[Goal of the exercise] Without the pictures, repeat all of the data exactly as it appears below.
►
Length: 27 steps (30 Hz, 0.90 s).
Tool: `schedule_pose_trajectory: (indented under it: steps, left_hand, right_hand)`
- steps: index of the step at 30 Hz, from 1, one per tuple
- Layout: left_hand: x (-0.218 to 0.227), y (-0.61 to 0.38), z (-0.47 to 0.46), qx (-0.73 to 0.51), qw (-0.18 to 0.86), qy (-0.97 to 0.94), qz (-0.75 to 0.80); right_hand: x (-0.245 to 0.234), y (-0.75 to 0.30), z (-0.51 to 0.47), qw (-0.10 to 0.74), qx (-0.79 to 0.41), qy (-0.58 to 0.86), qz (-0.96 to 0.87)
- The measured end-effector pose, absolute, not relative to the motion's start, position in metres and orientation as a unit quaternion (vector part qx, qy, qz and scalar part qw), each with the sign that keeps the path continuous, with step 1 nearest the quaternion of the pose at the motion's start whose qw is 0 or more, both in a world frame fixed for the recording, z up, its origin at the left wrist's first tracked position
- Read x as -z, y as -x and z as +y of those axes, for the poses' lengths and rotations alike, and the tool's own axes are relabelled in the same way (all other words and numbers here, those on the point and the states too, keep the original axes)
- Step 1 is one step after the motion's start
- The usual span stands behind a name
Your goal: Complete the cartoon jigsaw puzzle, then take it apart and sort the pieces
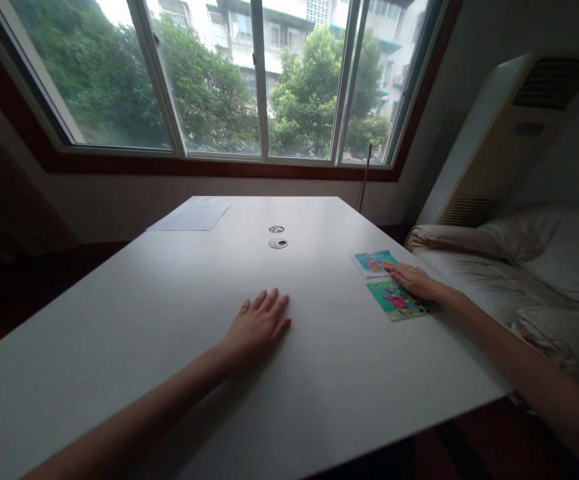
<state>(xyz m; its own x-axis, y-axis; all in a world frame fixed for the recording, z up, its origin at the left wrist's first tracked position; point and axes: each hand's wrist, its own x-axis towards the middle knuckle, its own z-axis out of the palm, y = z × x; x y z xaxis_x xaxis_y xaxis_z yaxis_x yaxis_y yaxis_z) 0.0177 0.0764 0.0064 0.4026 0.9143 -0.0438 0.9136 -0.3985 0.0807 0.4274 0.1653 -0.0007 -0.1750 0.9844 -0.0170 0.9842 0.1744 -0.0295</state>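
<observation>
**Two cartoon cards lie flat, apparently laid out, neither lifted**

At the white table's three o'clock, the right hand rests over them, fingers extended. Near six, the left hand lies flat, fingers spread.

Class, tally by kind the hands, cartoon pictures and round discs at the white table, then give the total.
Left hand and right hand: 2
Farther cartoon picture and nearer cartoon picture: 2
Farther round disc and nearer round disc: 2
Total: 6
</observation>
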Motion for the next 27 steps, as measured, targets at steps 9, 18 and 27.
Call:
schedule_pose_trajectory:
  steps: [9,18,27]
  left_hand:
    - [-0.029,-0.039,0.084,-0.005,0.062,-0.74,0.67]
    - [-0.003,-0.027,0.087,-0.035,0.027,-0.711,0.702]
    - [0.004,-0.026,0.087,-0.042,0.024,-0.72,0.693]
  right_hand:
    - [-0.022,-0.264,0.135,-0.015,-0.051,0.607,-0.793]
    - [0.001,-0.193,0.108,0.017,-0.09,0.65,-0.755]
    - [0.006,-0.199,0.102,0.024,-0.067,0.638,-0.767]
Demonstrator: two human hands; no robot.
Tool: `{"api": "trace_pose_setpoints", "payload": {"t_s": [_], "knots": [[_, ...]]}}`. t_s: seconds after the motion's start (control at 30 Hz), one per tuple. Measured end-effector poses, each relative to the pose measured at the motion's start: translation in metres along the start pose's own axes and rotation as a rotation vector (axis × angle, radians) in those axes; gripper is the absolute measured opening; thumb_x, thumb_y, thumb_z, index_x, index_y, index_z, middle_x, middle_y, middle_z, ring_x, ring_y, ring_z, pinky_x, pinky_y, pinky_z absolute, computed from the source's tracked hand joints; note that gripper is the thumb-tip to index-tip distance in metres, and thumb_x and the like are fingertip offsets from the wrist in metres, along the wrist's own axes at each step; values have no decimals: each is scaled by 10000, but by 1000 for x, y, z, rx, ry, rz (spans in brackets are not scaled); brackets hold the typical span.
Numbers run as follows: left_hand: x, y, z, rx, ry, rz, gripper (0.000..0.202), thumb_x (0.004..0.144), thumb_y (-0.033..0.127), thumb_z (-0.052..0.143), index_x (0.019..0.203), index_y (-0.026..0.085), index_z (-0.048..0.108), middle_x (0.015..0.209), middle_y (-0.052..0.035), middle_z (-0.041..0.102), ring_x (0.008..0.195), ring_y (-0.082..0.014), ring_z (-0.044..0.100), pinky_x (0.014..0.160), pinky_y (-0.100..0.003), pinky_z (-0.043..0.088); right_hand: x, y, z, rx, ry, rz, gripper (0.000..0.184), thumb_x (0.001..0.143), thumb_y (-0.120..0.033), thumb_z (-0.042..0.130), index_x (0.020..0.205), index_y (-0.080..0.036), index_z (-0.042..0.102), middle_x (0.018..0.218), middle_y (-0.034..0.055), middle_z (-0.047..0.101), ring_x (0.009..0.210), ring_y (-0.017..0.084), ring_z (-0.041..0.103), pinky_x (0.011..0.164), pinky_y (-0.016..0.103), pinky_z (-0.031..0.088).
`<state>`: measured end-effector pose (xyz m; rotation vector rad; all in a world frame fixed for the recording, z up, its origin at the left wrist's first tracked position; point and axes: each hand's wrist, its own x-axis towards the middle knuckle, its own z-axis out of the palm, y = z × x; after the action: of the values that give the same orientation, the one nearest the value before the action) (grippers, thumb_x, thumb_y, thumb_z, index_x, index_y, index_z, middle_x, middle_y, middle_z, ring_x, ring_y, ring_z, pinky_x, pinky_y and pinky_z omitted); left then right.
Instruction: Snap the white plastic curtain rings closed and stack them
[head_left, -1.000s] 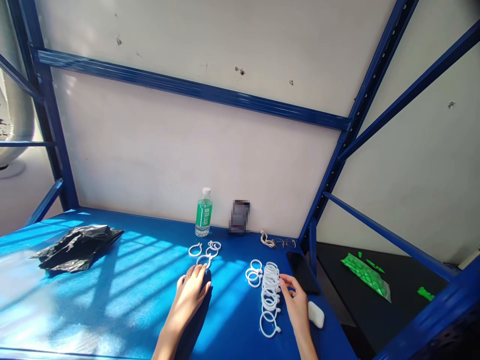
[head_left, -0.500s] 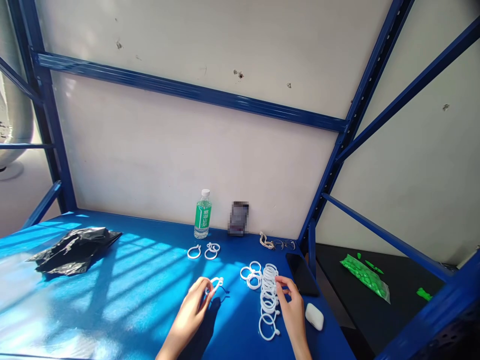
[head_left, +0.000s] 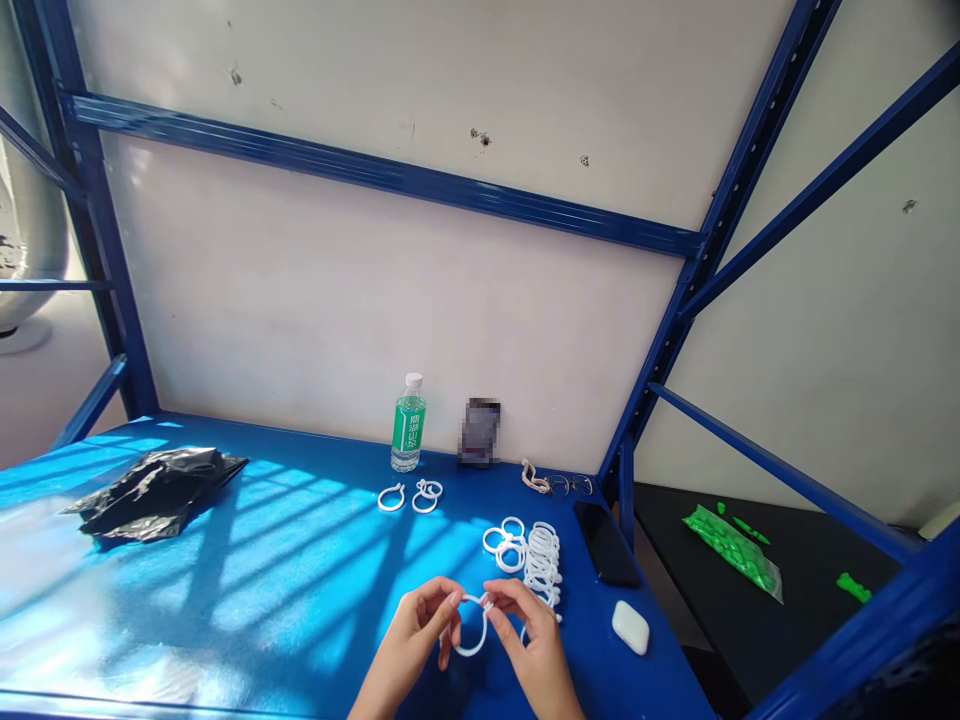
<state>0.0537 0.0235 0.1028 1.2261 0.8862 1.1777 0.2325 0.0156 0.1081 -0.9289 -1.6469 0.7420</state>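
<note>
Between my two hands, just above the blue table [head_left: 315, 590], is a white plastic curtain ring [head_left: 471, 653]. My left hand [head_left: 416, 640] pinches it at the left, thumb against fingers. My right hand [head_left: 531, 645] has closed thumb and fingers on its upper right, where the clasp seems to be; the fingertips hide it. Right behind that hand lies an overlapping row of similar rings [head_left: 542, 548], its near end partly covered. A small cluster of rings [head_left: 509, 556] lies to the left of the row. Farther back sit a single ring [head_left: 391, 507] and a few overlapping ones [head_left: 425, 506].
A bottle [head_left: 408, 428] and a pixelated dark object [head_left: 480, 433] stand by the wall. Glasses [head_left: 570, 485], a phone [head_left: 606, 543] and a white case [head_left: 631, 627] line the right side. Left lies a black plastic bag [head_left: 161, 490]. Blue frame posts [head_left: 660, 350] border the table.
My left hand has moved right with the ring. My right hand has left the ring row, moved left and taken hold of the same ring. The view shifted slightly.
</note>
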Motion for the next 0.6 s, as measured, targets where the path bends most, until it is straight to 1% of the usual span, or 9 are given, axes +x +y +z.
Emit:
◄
[Solution to this task]
Length: 27 steps (30 Hz, 0.90 s).
Tool: `schedule_pose_trajectory: (indented under it: steps, left_hand, right_hand)`
- steps: index of the step at 30 Hz, from 1, one per tuple
- Layout: left_hand: x (-0.218 to 0.227), y (-0.61 to 0.38), z (-0.47 to 0.46), qx (-0.73 to 0.51), qw (-0.18 to 0.86), qy (-0.97 to 0.94), qz (-0.75 to 0.80); right_hand: x (-0.245 to 0.234), y (-0.75 to 0.30), z (-0.51 to 0.47), qw (-0.10 to 0.74), qx (-0.79 to 0.41), qy (-0.58 to 0.86), qz (-0.96 to 0.87)
- The measured end-effector pose, absolute, not relative to the motion's start, position in metres and orientation as a unit quaternion (vector part qx, qy, qz and scalar part qw), each with the sign that keeps the path continuous, with step 1 nearest the quaternion of the pose at the motion's start whose qw is 0 or more, both in a world frame fixed for the recording, z up, its origin at the left wrist's first tracked position
- Read x as -z, y as -x and z as +y of those axes, for the poses' lengths and rotations alike, and the tool's own axes are relabelled in the same way (all other words and numbers here, those on the point and the states too, keep the original axes)
- Step 1 is one step after the motion's start
- The usual span stands behind a name
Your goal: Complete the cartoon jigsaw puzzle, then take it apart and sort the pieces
<state>(xyz m; its own x-axis, y-axis; all in a world frame fixed for the recording, z up, its origin at the left wrist's first tracked position; point and axes: each hand's wrist, its own x-axis towards the middle knuckle, its own z-axis out of the palm, y = z × x; x y z xaxis_x xaxis_y xaxis_z yaxis_x yaxis_y yaxis_z) 0.0177 0.0764 0.0064 0.4026 0.9143 -0.0438 0.9136 -0.3985 0.0807 0.4274 0.1653 -0.0007 -0.1750 0.9844 -0.0170 0.9842 0.1744 -0.0295</state>
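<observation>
**Two cartoon cards lie flat, apparently laid out, neither lifted**

At the white table's three o'clock, the right hand rests over them, fingers extended. Near six, the left hand lies flat, fingers spread.

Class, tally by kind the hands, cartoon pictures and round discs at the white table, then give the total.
Left hand and right hand: 2
Farther cartoon picture and nearer cartoon picture: 2
Farther round disc and nearer round disc: 2
Total: 6
</observation>
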Motion for the next 27 steps, as measured, targets at steps 9, 18 and 27.
Call:
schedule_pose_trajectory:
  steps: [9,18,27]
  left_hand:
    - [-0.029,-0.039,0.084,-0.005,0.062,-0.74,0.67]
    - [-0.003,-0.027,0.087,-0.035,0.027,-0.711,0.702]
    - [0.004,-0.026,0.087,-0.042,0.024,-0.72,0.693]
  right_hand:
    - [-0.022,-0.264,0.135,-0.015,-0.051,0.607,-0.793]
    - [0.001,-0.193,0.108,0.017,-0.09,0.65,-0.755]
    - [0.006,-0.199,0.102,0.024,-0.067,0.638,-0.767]
Demonstrator: two human hands; no robot.
Tool: `{"api": "trace_pose_setpoints", "payload": {"t_s": [_], "knots": [[_, ...]]}}`. t_s: seconds after the motion's start (control at 30 Hz), one per tuple. Measured end-effector poses, each relative to the pose measured at the motion's start: translation in metres along the start pose's own axes and rotation as a rotation vector (axis × angle, radians) in those axes; gripper is the absolute measured opening; thumb_x, thumb_y, thumb_z, index_x, index_y, index_z, middle_x, middle_y, middle_z, ring_x, ring_y, ring_z, pinky_x, pinky_y, pinky_z absolute, computed from the source's tracked hand joints; note that gripper is the thumb-tip to index-tip distance in metres, and thumb_x and the like are fingertip offsets from the wrist in metres, along the wrist's own axes at each step; values have no decimals: each is scaled by 10000, but by 1000 for x, y, z, rx, ry, rz (spans in brackets are not scaled); brackets hold the typical span.
Numbers run as follows: left_hand: x, y, z, rx, ry, rz, gripper (0.000..0.202), thumb_x (0.004..0.144), thumb_y (-0.033..0.127), thumb_z (-0.052..0.143), index_x (0.019..0.203), index_y (-0.026..0.085), index_z (-0.048..0.108), middle_x (0.015..0.209), middle_y (-0.052..0.035), middle_z (-0.041..0.102), ring_x (0.008..0.195), ring_y (-0.082..0.014), ring_z (-0.044..0.100), pinky_x (0.014..0.160), pinky_y (-0.100..0.003), pinky_z (-0.043..0.088); right_hand: x, y, z, rx, ry, rz, gripper (0.000..0.184), thumb_x (0.001..0.143), thumb_y (-0.120..0.033), thumb_z (-0.042..0.130), index_x (0.020..0.205), index_y (-0.080..0.036), index_z (-0.042..0.102), middle_x (0.018..0.218), middle_y (-0.034..0.055), middle_z (-0.047..0.101), ring_x (0.009..0.210), ring_y (-0.017..0.084), ring_z (-0.041..0.103), pinky_x (0.011..0.164), pinky_y (-0.016..0.103), pinky_z (-0.031..0.088).
`<state>`: measured end-effector pose (xyz m; rotation vector rad; all in a world frame fixed for the recording, z up, its origin at the left wrist's first tracked position; point and axes: each hand's wrist, its own x-axis towards the middle knuckle, its own z-axis out of the palm, y = z × x; after the action: of the values that give the same orientation, the one nearest the value before the action) (grippers, thumb_x, thumb_y, thumb_z, index_x, index_y, index_z, middle_x, middle_y, middle_z, ring_x, ring_y, ring_z, pinky_x, pinky_y and pinky_z omitted); left then right.
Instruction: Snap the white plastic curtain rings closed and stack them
[head_left, -1.000s] 
[head_left, -0.500s] 
[head_left, +0.000s] 
<state>0.0537 0.0235 0.1028 1.2261 0.8862 1.1777 0.2325 0.0156 0.1081 -0.9289 -1.6469 0.7420</state>
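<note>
Between my two hands, just above the blue table [head_left: 315, 590], is a white plastic curtain ring [head_left: 471, 653]. My left hand [head_left: 416, 640] pinches it at the left, thumb against fingers. My right hand [head_left: 531, 645] has closed thumb and fingers on its upper right, where the clasp seems to be; the fingertips hide it. Right behind that hand lies an overlapping row of similar rings [head_left: 542, 548], its near end partly covered. A small cluster of rings [head_left: 509, 556] lies to the left of the row. Farther back sit a single ring [head_left: 391, 507] and a few overlapping ones [head_left: 425, 506].
A bottle [head_left: 408, 428] and a pixelated dark object [head_left: 480, 433] stand by the wall. Glasses [head_left: 570, 485], a phone [head_left: 606, 543] and a white case [head_left: 631, 627] line the right side. Left lies a black plastic bag [head_left: 161, 490]. Blue frame posts [head_left: 660, 350] border the table.
My left hand has moved right with the ring. My right hand has left the ring row, moved left and taken hold of the same ring. The view shifted slightly.
</note>
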Motion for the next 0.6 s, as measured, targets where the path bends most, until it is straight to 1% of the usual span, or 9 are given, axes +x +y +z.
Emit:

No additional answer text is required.